My ego had always been an issue. I knew that intellectual attainment was morally neutral at best, but when bad things happened to me I made myself feel better by thinking about how smart I was. When I couldn’t make friends as a child, I fantasised that I was smarter than all my teachers, smarter than any other student who had been in the school before, a genius hidden among normal people. It made me feel like a spy. As a teenager I started using internet messageboards and developed a friendship with a twenty-six-year-old American grad student. He had very white teeth in his photographs and told me he thought I had the brain of a physicist. I sent him messages late at night confessing that I was lonely in school, that the other girls didn’t seem to understand me. I wish I had a boyfriend, I wrote. One night he sent me a picture of his genitals. It was a flash photograph, zoomed right in on the erect penis, as if for medical examination. For days afterwards I felt guilty and terrified, like I had committed a sick internet crime which other people could discover at any moment. I deleted my account and abandoned the associated email address. I told no one, I had no one to tell.

*



On Saturday I talked to the venue organiser and got our set pushed back until half ten. I didn’t mention to Bobbi that I had done that, or why. We had smuggled in a bottle of white wine which we shared from plastic cups in the downstairs bathrooms. We liked to have one or two glasses of wine before performing, but no more than that. We sat on the sinks refilling our cups and talking about the new stuff we were going to perform.

I didn’t want to tell Bobbi I was nervous, but I was.
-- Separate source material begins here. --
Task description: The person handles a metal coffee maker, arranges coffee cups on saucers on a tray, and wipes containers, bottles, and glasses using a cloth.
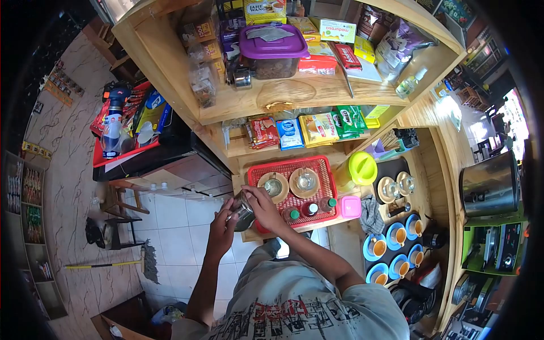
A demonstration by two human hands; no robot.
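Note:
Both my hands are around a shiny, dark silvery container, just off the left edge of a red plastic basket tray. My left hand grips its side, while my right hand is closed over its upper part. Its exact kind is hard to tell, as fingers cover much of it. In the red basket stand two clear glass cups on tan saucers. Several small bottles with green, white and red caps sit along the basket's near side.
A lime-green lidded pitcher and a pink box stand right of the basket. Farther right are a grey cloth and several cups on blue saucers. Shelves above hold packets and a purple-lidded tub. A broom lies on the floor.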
Even looking in the mirror made me nervous. I didn’t think I looked awful. My face was plain, but I was so extremely thin as to look interesting, and I chose my clothing to emphasise this effect. I wore a lot of dark colours and severe necklines. That night I was wearing a reddish-brown lipstick and in the weird bathroom light I looked sick and faint. Eventually the features of my face seemed to come apart from one another or at least lose their ordinary relationships to each other, like a word you read so many times it makes no sense any more. I wondered if I was having an anxiety attack. Then Bobbi told me to stop staring at myself and I stopped.

When we went upstairs we could see Melissa sitting alone with a glass of wine and her camera. The seat beside her was empty. I cast around but it was clear to me, from something about the shape or the noise of the room, that Nick was not there. I thought this would calm me down, but it didn’t. I licked my teeth several times and waited for the man to say our names into the microphone.

Onstage, Bobbi was always precise. All I had to do was try and tune in to her particular rhythm and as long as I could do that, I would be fine too. Sometimes I was good, sometimes I was just okay. But Bobbi was exact. That night she made everyone laugh and got a lot of applause. For a few moments we stood there in the light, being applauded and gesturing to each other, like: it’s all her. It was at this point I saw Nick enter from the door at the back. He looked slightly breathless, like he had taken the stairs too quickly. Instantly I looked away and pretended I hadn’t noticed him. I could see that he was trying to catch my eye and that if I returned his gaze he would give me a kind of apologetic expression. I found this idea too intense to think about, like the glare of a bare lightbulb. The audience continued to applaud and I could feel Nick watching us as we left the stage.

At the bar afterwards Philip bought us a round of drinks and said the new poem was his favourite. I had forgotten to bring his umbrella.

See, and people say I hate men, Bobbi said. But I actually really like you, Philip.

I swallowed half my glass of gin and tonic in two mouthfuls. I was thinking about leaving without saying hello to anyone. I could leave, I thought, and it felt good to think about it, as if I was in control of my own life again.